[SMM Kilat Baja Tahan Karat] Nikel Melonjak saat Indonesia Rencanakan Pajak Ekspor dan Pajak Rejeki Nomplok; LME Mengincar $20.000

Telah Terbit: May 7, 2026 09:59
Pemerintah Indonesia menegaskan kembali rencana penerapan bea keluar dan pajak windfall profit pada produk nikel olahan rendah, memicu reli tajam di pasar logam global. Kebijakan ini bertujuan untuk mengatasi under-invoicing dan penyelundupan sekaligus memulihkan subsidi negara yang digunakan untuk membangun industri hilir nasional. Menyusul pengumuman tersebut, kontrak berjangka nikel SHFE melonjak lebih dari 3,5% hari ini, sementara nikel LME naik ke sekitar $19.900/mt, kenaikan harian 2,1%. Dengan naiknya batas biaya, kontrak berjangka baja tahan karat Asia kini telah naik lebih dari 10% sejak awal April, mencerminkan tren bullish yang lebih luas di seluruh logam dasar.

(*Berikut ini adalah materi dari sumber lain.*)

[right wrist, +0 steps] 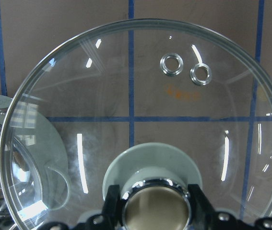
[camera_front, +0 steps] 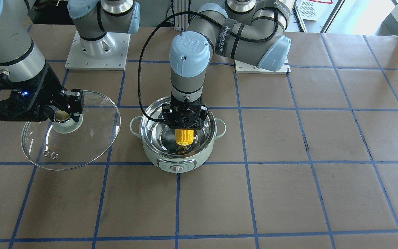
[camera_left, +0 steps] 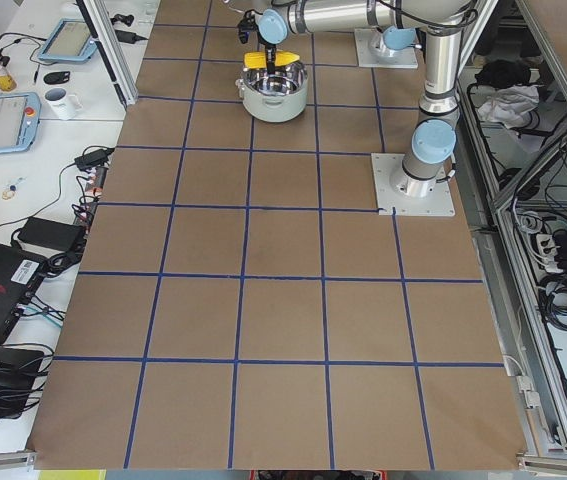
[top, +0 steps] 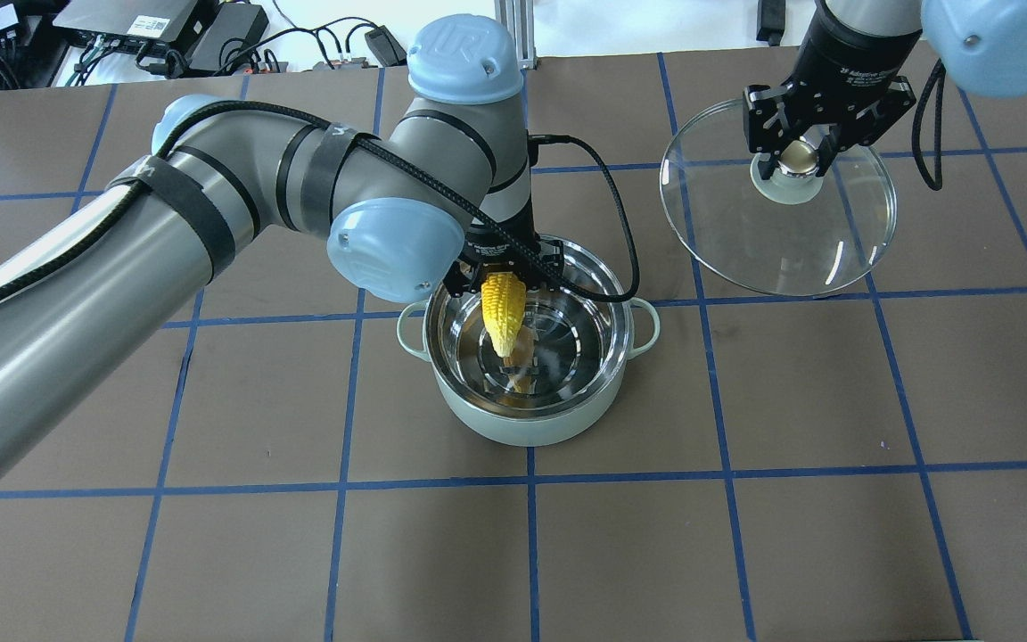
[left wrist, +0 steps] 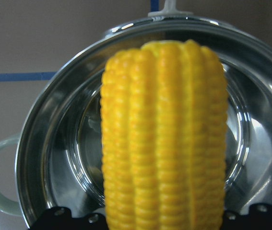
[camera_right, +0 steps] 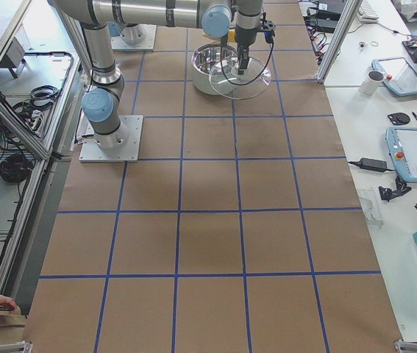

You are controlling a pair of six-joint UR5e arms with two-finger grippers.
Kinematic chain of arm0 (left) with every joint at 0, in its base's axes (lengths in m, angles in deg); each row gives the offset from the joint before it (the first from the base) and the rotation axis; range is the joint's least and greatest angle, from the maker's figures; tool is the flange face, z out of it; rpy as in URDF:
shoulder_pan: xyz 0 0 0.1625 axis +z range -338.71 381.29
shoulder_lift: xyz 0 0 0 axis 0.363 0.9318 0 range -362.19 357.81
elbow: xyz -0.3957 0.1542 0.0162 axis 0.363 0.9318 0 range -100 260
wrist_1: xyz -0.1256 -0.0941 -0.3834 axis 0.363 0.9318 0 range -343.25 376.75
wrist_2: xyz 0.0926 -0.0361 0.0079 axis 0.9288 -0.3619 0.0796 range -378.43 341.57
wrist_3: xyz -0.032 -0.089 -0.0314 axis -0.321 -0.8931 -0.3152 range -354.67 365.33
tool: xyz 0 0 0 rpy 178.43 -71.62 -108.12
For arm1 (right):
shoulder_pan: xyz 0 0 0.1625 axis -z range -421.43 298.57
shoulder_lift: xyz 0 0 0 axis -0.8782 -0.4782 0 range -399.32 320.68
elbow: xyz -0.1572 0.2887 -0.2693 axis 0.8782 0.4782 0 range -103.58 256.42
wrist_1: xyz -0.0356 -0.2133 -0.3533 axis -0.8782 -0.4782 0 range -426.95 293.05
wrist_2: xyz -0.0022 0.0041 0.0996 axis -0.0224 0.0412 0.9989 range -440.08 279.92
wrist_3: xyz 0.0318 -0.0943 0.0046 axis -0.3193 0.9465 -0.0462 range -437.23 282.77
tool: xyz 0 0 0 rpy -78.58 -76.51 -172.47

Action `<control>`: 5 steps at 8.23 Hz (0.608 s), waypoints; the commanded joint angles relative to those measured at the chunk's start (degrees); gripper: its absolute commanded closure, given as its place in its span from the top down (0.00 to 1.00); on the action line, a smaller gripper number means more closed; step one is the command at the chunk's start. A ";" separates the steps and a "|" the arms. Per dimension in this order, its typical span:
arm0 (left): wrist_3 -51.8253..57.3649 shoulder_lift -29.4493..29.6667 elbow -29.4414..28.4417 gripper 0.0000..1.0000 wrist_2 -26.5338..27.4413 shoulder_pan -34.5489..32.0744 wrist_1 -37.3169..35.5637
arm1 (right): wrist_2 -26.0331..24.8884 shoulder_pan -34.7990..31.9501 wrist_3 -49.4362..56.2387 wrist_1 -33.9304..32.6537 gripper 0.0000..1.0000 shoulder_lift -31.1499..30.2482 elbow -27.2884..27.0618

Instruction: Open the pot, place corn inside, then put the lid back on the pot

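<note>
Over the open pot (top: 527, 426), the left pincer (top: 501, 283) is clenched on the thick end of the corn (top: 505, 314). The ear hangs tip-down inside the rim, and I cannot tell whether its point touches the steel floor. On the robot's right, the right pincer (top: 801, 159) grasps the gold knob (right wrist: 156, 209) of the glass lid (top: 781, 245). The lid is tilted beside the pot and apart from it.

The likeliest trouble is in the release. Let go upright, the corn could topple against the slick wall and lean with its butt above the rim, so the lid would not seat. A drop from height might also bounce it out. The black cable (top: 622, 259) on the left arm loops low over the pot's edge and could catch a loop handle as the arm lifts, dragging the pot. The lid is held by its small knob alone and could swivel or slip. Brought across too soon, it would strike the left wrist.

The table (top: 745, 553) is covered in brown sheeting gridded with blue tape (top: 531, 482), and the arms are bolted to white base plates (camera_front: 97, 52). At both ends are benches with teach pendants (camera_right: 414, 151), a mug (camera_right: 373, 82) and trailing leads, framed by aluminium posts.
</note>
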 commanded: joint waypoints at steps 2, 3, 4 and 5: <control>-0.01 3.53 0.75 0.00 -1.85 -0.77 -2.74 | 0.02 0.00 0.00 1.83 0.38 -1.74 -0.09; -0.10 4.50 0.75 0.19 -1.76 -0.77 -2.83 | 0.37 0.00 0.00 4.11 0.37 -3.41 -0.53; -0.10 4.51 0.75 0.60 -1.76 -0.77 -2.83 | 0.55 0.00 0.00 6.83 0.37 -4.82 -0.53; -0.19 3.99 0.67 0.99 -1.67 -0.77 -2.83 | 0.81 -0.09 -0.78 6.77 0.37 -5.27 -0.97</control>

Pernyataan Sumber Data: Kecuali informasi yang tersedia untuk publik, semua data lainnya diproses oleh SMM berdasarkan informasi publik, komunikasi pasar, dan mengandalkan model database internal SMM. Hanya untuk referensi dan tidak menjadi rekomendasi pengambilan keputusan.